How do you see Ganga today?
Dr Naim: It is more like a drain than a river. People have polluted it beyond recognition. Around 35 years back, Ganga in Kanpur had quite a movement and was broad enough. Today, the river has been spoiled by government apathy and the public too. They don’t understand that if they continue to foul it, nothing would be left for posterity.
It is not only the tannery and industrial waste which should be blamed for the present state of affairs but also the domestic sewage discharged into the river. The Kanpur Nagar Nigam should take stock of the situation.
What would you do to change things and improve the condition of the city?
Dr Hamid: First of all, I would appoint honest and dedicated officers for the developmental works of the city. I would not transfer them from the city frequently, as has become the practice. Due to frequent transfers today, officers don’t feel any personal attachment with the city. Besides this, a mass awareness drive like the one undertaken for polio eradication has to be launched.
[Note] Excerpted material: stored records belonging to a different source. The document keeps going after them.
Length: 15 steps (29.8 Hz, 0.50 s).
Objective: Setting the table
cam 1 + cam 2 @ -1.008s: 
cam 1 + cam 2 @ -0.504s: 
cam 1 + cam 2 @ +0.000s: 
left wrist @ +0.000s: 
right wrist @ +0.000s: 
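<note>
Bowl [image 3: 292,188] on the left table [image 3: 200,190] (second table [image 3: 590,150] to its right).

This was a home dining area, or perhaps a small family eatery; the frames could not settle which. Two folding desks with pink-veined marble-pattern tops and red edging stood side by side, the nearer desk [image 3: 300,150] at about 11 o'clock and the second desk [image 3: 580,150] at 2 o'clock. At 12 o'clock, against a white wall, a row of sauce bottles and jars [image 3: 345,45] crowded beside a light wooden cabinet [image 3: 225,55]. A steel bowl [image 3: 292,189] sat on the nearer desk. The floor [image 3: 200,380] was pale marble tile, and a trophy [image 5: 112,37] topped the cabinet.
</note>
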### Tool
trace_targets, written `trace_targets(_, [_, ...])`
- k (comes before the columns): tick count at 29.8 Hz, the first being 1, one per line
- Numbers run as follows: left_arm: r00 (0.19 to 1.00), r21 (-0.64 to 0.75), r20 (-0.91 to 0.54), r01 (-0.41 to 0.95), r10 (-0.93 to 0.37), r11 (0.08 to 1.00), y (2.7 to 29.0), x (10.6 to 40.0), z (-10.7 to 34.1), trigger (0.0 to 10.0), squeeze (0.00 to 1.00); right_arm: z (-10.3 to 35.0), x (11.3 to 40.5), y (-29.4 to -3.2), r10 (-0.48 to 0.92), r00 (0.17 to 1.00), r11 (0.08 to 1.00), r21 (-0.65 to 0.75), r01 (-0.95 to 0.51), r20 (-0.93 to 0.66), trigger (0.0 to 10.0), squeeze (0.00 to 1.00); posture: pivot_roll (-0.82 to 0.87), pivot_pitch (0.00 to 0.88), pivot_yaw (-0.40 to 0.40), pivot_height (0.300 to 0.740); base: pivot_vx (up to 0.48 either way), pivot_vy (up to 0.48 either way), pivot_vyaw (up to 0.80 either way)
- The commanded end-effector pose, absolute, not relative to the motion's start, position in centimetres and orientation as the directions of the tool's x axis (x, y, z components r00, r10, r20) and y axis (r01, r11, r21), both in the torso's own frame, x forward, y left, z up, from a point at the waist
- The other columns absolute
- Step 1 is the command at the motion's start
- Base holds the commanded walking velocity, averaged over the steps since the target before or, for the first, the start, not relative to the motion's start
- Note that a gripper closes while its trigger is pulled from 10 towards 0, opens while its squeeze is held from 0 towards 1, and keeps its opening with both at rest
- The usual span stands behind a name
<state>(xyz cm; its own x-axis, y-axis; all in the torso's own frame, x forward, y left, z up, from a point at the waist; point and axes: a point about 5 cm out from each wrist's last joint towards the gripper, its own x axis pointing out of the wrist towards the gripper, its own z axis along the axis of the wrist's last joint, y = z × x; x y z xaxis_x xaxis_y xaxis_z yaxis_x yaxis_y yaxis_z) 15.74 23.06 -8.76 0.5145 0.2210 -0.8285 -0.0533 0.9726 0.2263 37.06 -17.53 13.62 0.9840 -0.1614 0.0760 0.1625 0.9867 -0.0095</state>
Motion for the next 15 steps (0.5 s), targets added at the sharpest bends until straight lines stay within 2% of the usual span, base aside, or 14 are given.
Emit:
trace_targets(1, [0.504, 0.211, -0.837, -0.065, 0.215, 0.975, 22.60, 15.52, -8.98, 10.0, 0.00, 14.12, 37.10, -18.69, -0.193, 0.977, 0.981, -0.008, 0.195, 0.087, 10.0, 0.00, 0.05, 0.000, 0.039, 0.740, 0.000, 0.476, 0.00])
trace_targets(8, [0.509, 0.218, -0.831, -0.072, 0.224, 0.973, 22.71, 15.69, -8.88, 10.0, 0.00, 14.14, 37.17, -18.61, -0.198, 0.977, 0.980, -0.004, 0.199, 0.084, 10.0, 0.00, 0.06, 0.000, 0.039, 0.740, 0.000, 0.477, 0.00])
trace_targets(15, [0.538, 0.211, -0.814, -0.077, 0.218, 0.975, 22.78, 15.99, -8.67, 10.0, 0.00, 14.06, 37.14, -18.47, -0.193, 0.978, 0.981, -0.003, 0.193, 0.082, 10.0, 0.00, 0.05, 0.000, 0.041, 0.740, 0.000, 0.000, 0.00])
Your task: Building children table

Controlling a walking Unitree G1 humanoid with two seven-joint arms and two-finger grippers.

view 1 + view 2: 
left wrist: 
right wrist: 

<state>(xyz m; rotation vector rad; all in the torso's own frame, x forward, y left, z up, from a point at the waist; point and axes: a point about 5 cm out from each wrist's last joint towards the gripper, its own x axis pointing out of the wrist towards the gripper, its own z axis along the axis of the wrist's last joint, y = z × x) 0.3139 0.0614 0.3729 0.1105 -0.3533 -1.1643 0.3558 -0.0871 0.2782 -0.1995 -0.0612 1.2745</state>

People have to be told that if you keep the city clean, you can keep diseases at bay.
Pollution can’t be stopped by merely writing ‘Green Kanpur’ on boards here and there, concrete down-to-earth actions are needed. Government and non-governmental organisations have to join hands in this direction. Institutions have to come forward on their own like our nursing homes association did. It was a voluntary decision of our association to safely dispose off the biomedical waste. Members of the association give the waste to Medical Pollution Control Committee (MPCC) near Panki. People have to take their own initiative. I will give you an example. Sixteen years back when I became the president of IMA, during an executive committee meeting while addressing the doctors I announced that I was quitting smoking. Since then, I haven’t touched a cigarette. I also directed the members to pass a resolution that smoking wouldn’t be allowed in any meeting from now on. It was complied with.
When you are no more, how would be like to be remembered as?
Dr Hamid: I would like to be remembered foremost as a human being and then as a social worker. I started my career with charity. I helped flood-affected and disease-infected people even in far-flung areas. Later on, I established myself. I still go for relief measures and distribute medicines free of cost to the affected and needy. Thirty four years back, when I passed MS, I was given lucrative offers from different quarters. But I refused them all as I wanted to stay in Kanpur and serve the poor. Today, I feel good about what I have done but am disheartened about the negative changes that have taken place in the society and in politics over the years.
What message would you like to give to the people of Kanpur?
Dr Hamid: To keep Kanpur clean. I would also like to tell them that they should take into consideration the problems of their fellow beings before they react.